If things are still too slow, try recasting this as a UNION of two queries rather than using OR. That MAY allow the alt_ref_txt part of your query, which is made a little more complex by all the NULL values in that column, to be optimized separately.


This may be the query you want using a more upto date syntax.
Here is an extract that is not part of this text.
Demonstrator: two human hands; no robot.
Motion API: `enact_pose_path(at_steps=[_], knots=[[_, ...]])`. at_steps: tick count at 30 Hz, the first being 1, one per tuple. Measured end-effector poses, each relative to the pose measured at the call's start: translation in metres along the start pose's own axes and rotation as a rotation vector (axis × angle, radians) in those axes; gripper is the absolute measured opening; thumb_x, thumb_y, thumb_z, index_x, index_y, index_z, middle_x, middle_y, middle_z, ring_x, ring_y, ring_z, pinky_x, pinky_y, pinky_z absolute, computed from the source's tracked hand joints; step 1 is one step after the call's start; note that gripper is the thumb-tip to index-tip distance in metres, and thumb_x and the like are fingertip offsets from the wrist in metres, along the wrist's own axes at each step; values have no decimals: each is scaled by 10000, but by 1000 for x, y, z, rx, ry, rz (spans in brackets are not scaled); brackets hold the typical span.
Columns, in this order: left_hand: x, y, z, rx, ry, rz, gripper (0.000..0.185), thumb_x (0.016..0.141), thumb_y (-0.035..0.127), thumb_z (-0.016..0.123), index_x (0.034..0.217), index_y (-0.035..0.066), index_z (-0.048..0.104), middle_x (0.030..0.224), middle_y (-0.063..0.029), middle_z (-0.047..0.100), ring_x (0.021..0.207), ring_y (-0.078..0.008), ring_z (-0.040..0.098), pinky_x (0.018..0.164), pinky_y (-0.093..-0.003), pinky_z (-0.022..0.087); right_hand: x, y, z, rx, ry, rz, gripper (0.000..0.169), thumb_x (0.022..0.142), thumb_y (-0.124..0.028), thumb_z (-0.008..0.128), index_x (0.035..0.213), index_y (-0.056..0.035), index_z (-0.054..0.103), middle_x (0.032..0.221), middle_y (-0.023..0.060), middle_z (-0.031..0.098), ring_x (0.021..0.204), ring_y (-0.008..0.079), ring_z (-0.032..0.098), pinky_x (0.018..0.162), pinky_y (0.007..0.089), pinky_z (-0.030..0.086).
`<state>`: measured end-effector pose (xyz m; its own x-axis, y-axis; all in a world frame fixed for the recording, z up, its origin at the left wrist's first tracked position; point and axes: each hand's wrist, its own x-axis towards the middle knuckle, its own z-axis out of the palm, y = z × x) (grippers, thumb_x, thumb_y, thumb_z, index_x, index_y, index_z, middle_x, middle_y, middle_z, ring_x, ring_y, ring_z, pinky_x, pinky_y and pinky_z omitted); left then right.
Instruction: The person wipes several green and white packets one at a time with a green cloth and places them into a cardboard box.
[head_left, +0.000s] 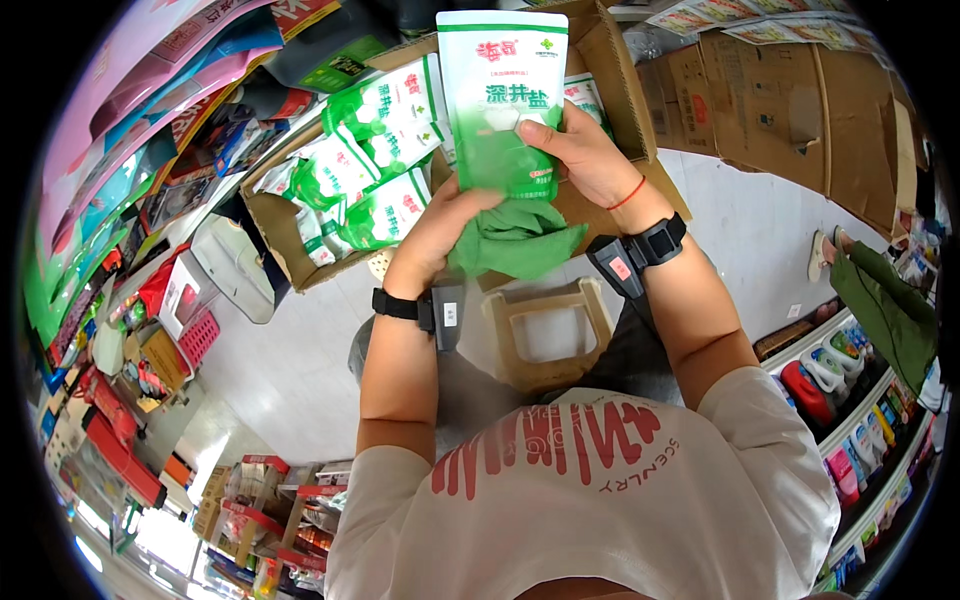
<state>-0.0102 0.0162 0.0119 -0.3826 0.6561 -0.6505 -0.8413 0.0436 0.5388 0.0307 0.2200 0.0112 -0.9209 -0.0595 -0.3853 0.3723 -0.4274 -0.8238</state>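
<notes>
I hold up a white-and-green plastic pouch (499, 82) that bears printed writing, its front facing me. My right hand (589, 154) grips its right edge, with the thumb on the front. My left hand (442, 229) is at its lower left corner, closed on a crumpled green cloth (517, 240) that lies against the pouch's bottom. Behind both hands stands an opened cardboard carton (637, 97). Several matching pouches (337, 169) lie loosely piled in its left part, and another pouch (585, 97) shows partly behind my right hand.
Below my hands, between my legs, is a tan stool (555, 337). Large brown cartons (780, 112) stand at the upper right. Shelves with detergent bottles (810, 390) run along the right, near a person's legs (870, 300). A pink basket (199, 339) and packed goods line the left.
</notes>
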Motion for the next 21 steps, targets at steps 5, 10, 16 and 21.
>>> enact_pose_path(at_steps=[5,10,16,21], knots=[[4,4,7,309,35,146,503,862,200,681,1297,20,503,1185,-67,612,1027,-147,590,888,-285,476,3,1,3,-42,13,-109,471,921,-271,643,1292,-40,468,1124,31,613,936,93,578,685,243,496],[3,7,6,428,48,171,454,848,168,697,1251,21,548,1144,-55,634,1016,-140,592,882,-285,477,3,3,6,-28,26,-84,464,921,-263,643,1295,-50,469,1139,26,606,950,94,575,683,241,501],[2,5,-2,430,-4,187,431,838,146,706,1230,30,569,1125,-49,650,1004,-133,597,873,-282,480,4,7,6,-38,28,-94,478,921,-253,642,1316,-54,461,1153,25,600,982,90,564,715,244,500],[4,-1,-6,405,-7,232,408,833,144,707,1209,40,587,1101,-43,664,992,-131,604,865,-280,482,4,5,6,-49,23,-59,493,920,-251,642,1329,-51,454,1157,20,599,1012,95,553,814,266,477]])
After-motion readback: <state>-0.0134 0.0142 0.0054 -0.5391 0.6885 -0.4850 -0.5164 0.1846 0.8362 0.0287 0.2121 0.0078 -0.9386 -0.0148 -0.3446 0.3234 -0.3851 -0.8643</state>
(And without inner joins breaking outer joins)

select
  * 
from
  DATA_TABLE DT
left outer join
  (
    LOOKUP_TABLE_A LTA
  inner join
    LOOKUP_TABLE_B LTB
      on  LTA.COL_C = LTB.COL_C
      and LTA.COL_B = LTB.COL_B
  )
    on  DT.COL_A = LTA.COL_A
    and DT.COL_B = LTA.COL_B
where
   ( DT.REF_TXT = :refTxt or DT.ALT_REF_TXT = :refTxt )
   and DT.CREATED_DATE between :startDate and :endDate

INDEXes that I'd have are...

LOOKUP_TABLE_A (COL_A, COL_B)
LOOKUP_TABLE_B (COL_B, COL_C)
DATA_TABLE (REF_TXT, CREATED_DATE)
DATA_TABLE (ALT_REF_TXT, CREATED_DATE)


Note: The first condition in the WHERE clause about contains an OR that will likely frag the use of INDEXes. In such case I have seen performance benefits in UNIONing two queries together...

  <your query>
where
   DT.REF_TXT = :refTxt
   and DT.CREATED_DATE between :startDate and :endDate

UNION

  <your query>
where
   DT.ALT_REF_TXT = :refTxt
   and DT.CREATED_DATE between :startDate and :endDate


Provide output of this query with "set autot trace". Let's see how many blocks it is pulling. Explain plan looks good, it should be very fast. If you need more, denormalize the lookup table info into DT. Violates 3rd normal form, but it will make your query faster by eliminating the joins. In a situation where milliseconds counts, everything is in buffers, and you need that query to run 1000 times/second, it can help by driving down the number of blocks looked at per row. It is the ultimate way to boost read performance, but complicates your app (and ruins your lovely ER diagram).